* [Problem]
Across the entries that follow, work out the number of lines containing the string "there", and state it alone.

#### Data under study

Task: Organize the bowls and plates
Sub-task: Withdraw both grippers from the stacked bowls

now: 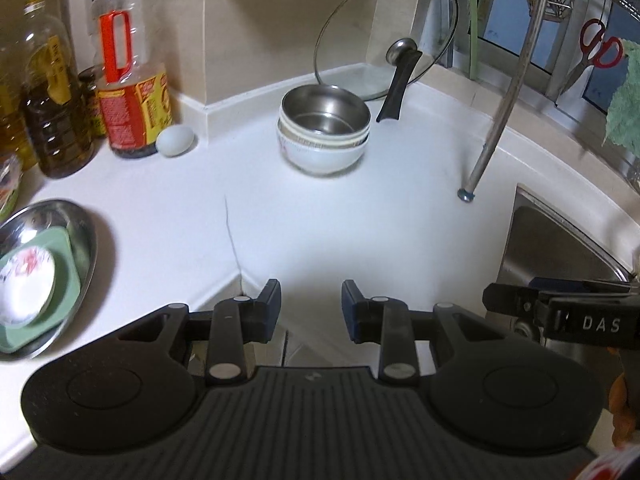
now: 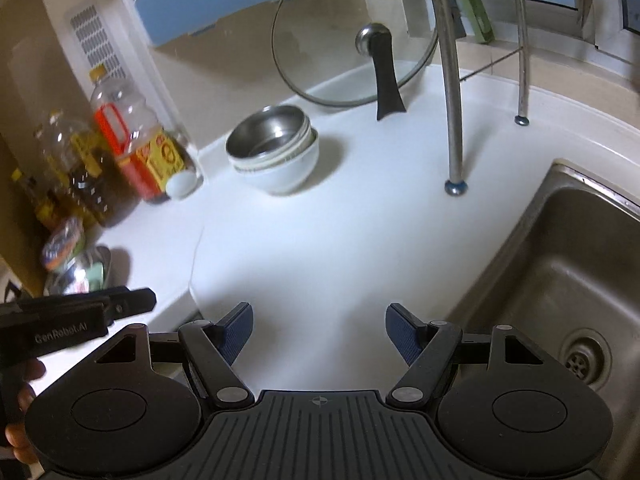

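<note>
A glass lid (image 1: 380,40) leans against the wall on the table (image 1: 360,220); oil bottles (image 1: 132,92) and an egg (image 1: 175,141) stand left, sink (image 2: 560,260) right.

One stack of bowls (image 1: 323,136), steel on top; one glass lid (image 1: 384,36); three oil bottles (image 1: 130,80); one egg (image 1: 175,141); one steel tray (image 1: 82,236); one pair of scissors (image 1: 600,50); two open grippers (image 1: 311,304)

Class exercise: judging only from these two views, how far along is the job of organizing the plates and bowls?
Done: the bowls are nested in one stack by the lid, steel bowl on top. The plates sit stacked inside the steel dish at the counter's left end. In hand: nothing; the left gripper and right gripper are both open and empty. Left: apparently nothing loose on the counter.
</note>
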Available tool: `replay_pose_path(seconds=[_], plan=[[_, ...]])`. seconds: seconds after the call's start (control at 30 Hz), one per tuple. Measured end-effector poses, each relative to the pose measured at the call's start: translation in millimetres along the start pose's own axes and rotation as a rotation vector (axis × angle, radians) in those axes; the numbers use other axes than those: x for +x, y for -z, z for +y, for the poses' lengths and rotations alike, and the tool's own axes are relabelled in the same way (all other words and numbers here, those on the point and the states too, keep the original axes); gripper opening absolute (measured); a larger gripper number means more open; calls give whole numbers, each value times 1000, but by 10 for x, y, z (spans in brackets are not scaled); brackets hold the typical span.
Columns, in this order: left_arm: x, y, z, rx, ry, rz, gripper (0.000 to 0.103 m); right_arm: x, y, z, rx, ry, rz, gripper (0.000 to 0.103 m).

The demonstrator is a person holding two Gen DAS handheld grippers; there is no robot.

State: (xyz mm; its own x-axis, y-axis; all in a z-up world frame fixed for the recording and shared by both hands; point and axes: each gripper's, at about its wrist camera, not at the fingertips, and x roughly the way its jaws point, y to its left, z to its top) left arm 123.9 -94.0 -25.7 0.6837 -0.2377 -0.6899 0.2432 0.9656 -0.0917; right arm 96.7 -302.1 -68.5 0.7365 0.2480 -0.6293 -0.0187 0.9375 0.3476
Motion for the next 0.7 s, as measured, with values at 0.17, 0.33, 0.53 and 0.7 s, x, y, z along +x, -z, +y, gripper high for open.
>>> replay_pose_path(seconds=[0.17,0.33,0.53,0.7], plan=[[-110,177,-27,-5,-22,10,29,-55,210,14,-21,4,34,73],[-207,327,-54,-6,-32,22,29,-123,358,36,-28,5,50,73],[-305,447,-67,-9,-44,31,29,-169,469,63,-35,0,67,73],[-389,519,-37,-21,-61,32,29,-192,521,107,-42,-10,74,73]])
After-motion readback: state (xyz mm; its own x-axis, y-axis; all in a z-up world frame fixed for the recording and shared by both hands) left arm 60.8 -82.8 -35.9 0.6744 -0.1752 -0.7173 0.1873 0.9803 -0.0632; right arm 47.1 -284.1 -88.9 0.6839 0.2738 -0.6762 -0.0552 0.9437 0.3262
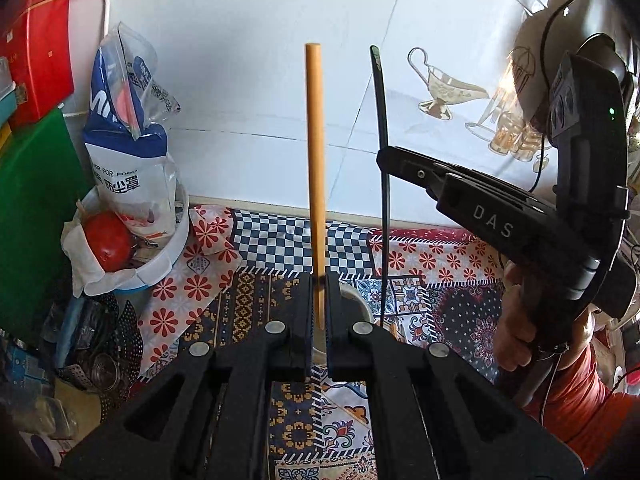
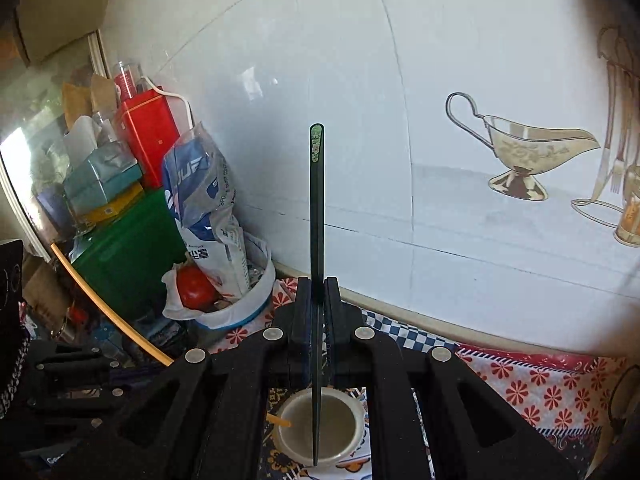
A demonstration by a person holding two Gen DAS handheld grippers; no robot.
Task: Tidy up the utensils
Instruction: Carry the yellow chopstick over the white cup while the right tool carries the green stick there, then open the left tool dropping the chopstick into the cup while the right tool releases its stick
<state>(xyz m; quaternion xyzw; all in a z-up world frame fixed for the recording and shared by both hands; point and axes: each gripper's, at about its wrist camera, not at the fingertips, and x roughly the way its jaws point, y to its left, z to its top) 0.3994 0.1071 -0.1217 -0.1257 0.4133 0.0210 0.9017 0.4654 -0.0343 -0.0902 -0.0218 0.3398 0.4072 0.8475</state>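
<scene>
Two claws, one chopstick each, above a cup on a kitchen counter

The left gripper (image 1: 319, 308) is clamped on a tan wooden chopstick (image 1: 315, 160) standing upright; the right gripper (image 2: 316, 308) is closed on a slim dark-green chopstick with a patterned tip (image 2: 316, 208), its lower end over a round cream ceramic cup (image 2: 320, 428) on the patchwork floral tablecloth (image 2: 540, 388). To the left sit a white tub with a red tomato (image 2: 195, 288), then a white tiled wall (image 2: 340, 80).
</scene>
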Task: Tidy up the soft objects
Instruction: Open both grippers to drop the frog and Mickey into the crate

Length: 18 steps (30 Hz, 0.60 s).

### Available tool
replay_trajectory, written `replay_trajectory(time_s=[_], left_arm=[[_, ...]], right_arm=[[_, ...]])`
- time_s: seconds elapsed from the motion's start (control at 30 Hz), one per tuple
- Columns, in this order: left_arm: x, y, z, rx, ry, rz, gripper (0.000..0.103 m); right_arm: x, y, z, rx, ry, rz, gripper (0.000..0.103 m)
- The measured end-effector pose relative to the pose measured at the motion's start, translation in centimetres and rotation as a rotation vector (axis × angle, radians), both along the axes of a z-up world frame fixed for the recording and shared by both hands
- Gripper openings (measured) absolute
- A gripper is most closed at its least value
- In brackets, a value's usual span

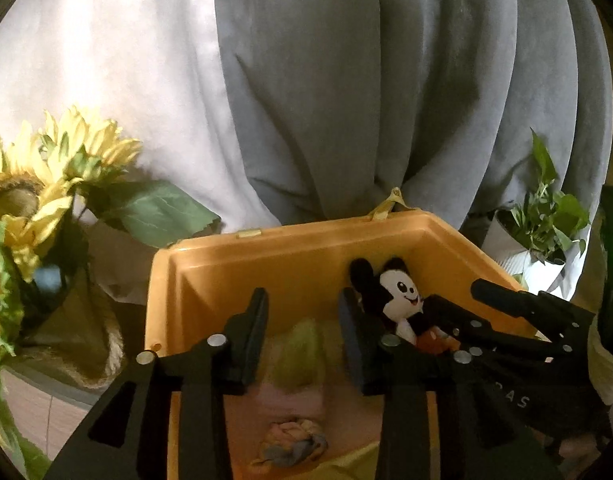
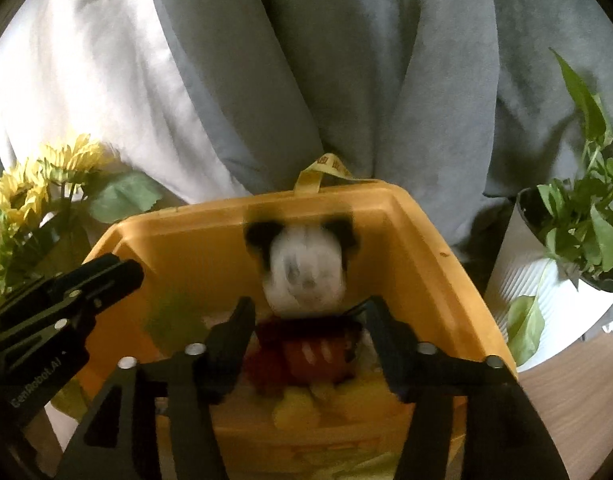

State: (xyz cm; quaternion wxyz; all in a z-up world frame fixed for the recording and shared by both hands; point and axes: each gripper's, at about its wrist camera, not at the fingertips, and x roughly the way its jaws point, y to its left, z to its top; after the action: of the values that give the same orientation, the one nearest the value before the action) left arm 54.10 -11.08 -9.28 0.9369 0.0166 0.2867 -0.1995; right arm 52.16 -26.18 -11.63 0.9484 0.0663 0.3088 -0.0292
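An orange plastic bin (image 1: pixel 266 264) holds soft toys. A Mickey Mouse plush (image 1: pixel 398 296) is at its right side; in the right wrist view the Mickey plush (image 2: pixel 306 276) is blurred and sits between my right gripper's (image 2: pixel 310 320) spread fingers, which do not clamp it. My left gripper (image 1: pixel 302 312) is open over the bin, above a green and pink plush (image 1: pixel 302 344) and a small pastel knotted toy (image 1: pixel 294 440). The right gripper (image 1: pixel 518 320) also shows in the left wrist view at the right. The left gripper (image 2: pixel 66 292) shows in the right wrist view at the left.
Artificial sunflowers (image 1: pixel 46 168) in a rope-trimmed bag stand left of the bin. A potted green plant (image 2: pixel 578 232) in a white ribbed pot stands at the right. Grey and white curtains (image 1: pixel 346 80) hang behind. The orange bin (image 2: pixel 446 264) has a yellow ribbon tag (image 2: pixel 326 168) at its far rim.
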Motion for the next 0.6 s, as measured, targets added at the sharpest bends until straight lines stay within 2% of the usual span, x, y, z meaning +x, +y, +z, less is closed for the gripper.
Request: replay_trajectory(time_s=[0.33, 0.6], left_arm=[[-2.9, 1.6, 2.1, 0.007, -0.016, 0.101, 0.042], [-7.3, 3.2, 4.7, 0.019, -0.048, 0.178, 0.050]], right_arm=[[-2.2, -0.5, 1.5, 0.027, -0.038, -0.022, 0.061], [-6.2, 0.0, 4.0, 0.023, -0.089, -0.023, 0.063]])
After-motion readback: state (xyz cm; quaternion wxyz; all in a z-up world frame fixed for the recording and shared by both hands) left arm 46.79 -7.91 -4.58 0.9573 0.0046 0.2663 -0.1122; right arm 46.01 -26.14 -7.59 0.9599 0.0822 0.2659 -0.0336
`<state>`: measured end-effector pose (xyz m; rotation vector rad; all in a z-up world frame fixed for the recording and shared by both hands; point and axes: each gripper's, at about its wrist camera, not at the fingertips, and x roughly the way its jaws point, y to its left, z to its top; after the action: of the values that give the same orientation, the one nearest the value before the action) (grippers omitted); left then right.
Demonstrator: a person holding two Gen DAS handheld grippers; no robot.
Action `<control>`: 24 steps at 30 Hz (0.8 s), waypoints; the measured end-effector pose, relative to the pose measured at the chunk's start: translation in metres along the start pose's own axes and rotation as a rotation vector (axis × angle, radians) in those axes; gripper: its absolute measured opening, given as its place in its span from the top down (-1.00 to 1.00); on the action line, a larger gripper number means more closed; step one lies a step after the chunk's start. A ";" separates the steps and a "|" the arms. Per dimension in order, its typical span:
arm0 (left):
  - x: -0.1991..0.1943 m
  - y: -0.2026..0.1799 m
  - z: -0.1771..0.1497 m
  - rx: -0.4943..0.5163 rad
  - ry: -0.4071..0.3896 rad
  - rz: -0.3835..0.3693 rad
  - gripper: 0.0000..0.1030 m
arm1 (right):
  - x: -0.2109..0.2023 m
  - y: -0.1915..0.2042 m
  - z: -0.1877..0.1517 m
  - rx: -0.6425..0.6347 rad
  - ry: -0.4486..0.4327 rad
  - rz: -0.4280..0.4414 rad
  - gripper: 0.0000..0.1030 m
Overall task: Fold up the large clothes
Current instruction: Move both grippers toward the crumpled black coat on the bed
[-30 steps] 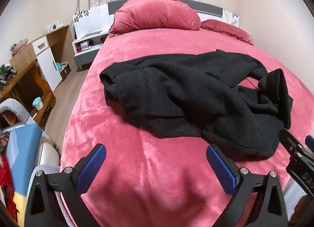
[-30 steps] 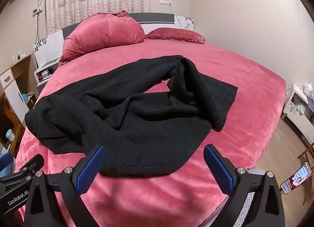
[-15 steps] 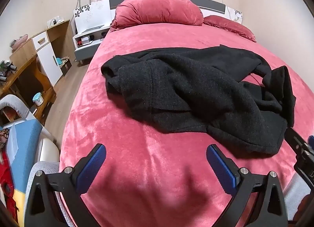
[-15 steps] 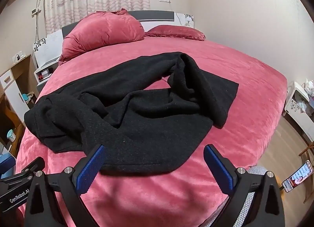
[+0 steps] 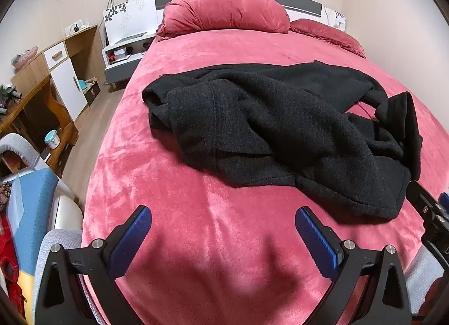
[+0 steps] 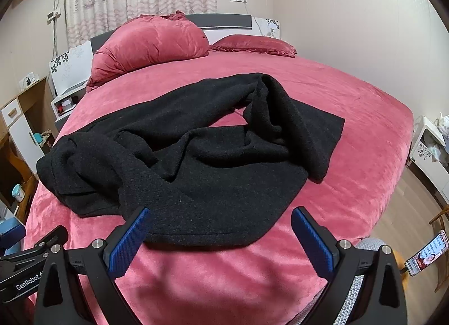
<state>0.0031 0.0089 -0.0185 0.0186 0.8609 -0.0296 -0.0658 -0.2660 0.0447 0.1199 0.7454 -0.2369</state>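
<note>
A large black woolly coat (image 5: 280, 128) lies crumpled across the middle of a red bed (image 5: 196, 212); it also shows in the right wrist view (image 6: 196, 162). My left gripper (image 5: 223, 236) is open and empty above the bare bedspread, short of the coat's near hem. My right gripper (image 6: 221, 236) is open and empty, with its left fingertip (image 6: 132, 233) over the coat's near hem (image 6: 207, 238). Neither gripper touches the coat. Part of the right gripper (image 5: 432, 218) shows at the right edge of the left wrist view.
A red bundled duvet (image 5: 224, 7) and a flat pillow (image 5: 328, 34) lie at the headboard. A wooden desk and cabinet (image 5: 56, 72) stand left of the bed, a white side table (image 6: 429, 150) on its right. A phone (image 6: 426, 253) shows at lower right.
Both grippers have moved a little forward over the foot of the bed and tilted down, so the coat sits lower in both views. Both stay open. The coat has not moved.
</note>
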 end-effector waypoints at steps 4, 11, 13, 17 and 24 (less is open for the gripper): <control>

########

* [Answer for this exercise]
2